Did it go off? She thinks that it did, but when she looks back he is not there. 

The event’s just ending, Lux can see another Kindred she remembers vaguely from Elysium slipping away with a meal. Lux is not satisfied, but the hunting edge has been dulled even after her efforts. In the street, she’s planning on going to a park and running as fast as she can. That’ll whett the hunger, but sometimes it just feels good to be what you are, doesn’t it? Then she has some emails and letters to write before the sun cracks on the horizon and forces her into sleep.

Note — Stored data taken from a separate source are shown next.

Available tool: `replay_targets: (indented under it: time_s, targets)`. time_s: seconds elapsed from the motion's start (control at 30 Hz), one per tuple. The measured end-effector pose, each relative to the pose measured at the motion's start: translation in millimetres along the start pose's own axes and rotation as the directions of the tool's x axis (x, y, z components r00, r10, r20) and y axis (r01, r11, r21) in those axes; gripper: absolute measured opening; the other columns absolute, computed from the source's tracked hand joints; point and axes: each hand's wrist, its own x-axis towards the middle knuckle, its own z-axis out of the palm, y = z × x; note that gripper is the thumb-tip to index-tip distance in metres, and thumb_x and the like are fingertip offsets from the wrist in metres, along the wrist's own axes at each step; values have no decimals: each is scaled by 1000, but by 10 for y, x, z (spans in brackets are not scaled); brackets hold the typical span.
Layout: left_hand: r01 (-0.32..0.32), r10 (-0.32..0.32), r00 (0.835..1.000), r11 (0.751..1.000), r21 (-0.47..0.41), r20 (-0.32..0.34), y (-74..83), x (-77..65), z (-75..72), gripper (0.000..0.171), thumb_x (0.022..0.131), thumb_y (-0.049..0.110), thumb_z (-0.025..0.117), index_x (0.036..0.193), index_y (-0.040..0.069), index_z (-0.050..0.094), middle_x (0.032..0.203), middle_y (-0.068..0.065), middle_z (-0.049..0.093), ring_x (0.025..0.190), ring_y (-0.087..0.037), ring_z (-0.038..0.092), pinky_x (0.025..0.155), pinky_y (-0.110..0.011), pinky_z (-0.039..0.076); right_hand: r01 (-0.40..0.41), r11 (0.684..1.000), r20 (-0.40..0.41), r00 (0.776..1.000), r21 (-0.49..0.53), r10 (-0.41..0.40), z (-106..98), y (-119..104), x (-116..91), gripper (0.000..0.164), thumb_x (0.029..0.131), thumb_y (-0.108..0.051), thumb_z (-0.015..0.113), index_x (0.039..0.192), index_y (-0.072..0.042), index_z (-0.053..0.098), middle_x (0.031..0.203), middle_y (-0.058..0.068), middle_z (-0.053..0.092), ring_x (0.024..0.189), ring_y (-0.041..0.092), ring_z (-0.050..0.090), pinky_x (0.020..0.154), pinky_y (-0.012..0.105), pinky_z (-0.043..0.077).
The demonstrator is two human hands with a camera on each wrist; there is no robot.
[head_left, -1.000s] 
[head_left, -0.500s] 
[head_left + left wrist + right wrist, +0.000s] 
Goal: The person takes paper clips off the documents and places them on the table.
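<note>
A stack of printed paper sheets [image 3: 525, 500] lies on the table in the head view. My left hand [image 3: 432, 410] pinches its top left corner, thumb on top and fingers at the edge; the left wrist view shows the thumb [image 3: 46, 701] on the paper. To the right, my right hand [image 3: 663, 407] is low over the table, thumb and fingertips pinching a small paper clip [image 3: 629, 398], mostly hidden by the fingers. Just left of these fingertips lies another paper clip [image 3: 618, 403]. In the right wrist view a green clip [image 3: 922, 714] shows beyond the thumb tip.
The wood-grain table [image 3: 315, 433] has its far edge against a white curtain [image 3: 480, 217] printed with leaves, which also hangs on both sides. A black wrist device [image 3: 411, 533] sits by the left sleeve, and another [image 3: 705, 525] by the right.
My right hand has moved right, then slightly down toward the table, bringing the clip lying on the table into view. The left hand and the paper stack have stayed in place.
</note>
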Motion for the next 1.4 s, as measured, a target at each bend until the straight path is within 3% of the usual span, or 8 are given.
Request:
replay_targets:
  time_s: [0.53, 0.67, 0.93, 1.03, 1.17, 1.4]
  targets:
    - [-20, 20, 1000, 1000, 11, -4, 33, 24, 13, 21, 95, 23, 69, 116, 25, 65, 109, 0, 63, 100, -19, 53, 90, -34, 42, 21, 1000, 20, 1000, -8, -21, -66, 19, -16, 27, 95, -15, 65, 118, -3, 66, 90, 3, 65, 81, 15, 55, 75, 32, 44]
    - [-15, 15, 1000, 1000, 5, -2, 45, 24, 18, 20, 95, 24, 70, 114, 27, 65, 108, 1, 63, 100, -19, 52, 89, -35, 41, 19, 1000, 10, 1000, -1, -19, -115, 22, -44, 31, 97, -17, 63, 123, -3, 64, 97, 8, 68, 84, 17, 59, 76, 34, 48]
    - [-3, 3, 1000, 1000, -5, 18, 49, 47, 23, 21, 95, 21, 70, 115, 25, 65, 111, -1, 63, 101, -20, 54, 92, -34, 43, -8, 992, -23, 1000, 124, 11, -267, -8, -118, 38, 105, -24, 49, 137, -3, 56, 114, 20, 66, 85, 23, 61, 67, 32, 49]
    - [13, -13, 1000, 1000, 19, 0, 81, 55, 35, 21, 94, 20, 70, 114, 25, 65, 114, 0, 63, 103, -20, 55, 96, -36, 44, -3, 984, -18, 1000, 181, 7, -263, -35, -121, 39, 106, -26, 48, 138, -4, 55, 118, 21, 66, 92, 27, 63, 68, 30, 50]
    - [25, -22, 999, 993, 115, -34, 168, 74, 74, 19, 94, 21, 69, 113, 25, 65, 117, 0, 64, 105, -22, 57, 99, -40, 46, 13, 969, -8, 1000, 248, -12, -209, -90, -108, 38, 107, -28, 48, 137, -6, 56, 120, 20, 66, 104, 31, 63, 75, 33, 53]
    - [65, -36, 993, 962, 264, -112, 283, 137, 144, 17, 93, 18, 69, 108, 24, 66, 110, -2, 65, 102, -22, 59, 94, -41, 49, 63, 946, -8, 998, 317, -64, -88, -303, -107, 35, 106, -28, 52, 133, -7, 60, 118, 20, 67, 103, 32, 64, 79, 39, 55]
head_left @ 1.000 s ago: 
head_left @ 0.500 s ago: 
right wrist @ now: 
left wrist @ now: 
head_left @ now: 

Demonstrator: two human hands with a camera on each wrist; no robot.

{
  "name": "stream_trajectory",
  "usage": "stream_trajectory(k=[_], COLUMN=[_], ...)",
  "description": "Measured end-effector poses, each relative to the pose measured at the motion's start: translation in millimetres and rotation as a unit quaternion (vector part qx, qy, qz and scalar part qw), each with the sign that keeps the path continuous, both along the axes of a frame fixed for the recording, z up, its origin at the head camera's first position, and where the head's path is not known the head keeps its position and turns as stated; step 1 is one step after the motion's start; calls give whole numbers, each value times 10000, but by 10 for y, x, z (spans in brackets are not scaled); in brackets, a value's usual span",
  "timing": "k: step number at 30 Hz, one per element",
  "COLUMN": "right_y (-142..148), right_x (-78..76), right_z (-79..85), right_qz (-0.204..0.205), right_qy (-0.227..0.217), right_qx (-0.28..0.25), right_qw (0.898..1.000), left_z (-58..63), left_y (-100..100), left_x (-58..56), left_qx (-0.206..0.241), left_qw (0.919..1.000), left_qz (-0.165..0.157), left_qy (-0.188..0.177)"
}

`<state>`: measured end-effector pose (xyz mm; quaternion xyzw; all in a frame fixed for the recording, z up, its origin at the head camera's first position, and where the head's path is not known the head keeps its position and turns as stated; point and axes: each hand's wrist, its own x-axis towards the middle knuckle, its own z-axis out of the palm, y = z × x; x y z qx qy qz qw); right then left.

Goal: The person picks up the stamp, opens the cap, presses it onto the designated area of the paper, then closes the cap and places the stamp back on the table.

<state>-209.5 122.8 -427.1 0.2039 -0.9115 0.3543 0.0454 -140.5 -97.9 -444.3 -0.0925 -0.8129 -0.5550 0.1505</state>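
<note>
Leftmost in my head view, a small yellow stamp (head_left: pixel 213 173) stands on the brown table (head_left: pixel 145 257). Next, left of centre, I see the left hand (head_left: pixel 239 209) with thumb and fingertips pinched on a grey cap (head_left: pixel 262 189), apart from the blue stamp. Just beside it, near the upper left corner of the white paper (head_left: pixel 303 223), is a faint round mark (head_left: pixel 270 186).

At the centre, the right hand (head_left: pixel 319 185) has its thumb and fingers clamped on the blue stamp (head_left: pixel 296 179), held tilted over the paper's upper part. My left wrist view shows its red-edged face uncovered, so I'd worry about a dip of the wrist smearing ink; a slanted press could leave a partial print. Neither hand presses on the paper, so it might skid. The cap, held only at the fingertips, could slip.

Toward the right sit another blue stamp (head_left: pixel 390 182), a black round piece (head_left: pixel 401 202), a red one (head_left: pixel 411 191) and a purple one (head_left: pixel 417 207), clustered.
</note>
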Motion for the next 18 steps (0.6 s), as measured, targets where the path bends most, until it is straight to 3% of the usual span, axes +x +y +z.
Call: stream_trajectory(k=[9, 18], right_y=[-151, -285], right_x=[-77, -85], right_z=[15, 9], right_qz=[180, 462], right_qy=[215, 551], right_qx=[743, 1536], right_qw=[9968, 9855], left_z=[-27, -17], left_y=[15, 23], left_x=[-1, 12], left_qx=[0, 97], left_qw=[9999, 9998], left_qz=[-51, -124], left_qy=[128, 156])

Headlights sliding, gliding, shadows like bars drifting on the sidewalk and she is ready to become a sword. The narrow look is wary; the wariness is subsumed by relief tempered with curiousity when the window rolls down and it’s Loukas Sandoval-Desjardins.

“I didn’t get your name or your number,” he says. Did it work? Is he entranced? The Anarch studies his features carefully: as if they might give her a hint. 

Lux stops walking and the car stops rolling forward. She rests her hip against it (the car’s warm — she is not) when she pulls a pen out of her bag, writes across his hand. His hand is warm and callused and all hard sinew and when she’s done, she caps her pen and says, “Call me in the evening.”

“Do you need a ride?”

Lux: considers the car and considers Loukas. And of course she considers the streets. Dangerous streets, even and especially here. Never know when a Lick’s going to demand a password or a display of privilege. Never know a lot of things and it’s forcing her senses sharp, re-shaping her into the kind of creature with a keen edge. But there’s something freeing, something free, about being untied and at loose ends — this event happens in the nights before she begins to feel lonely. Before she has a minor revelation of the kind all immortal things have eventually, as they mature.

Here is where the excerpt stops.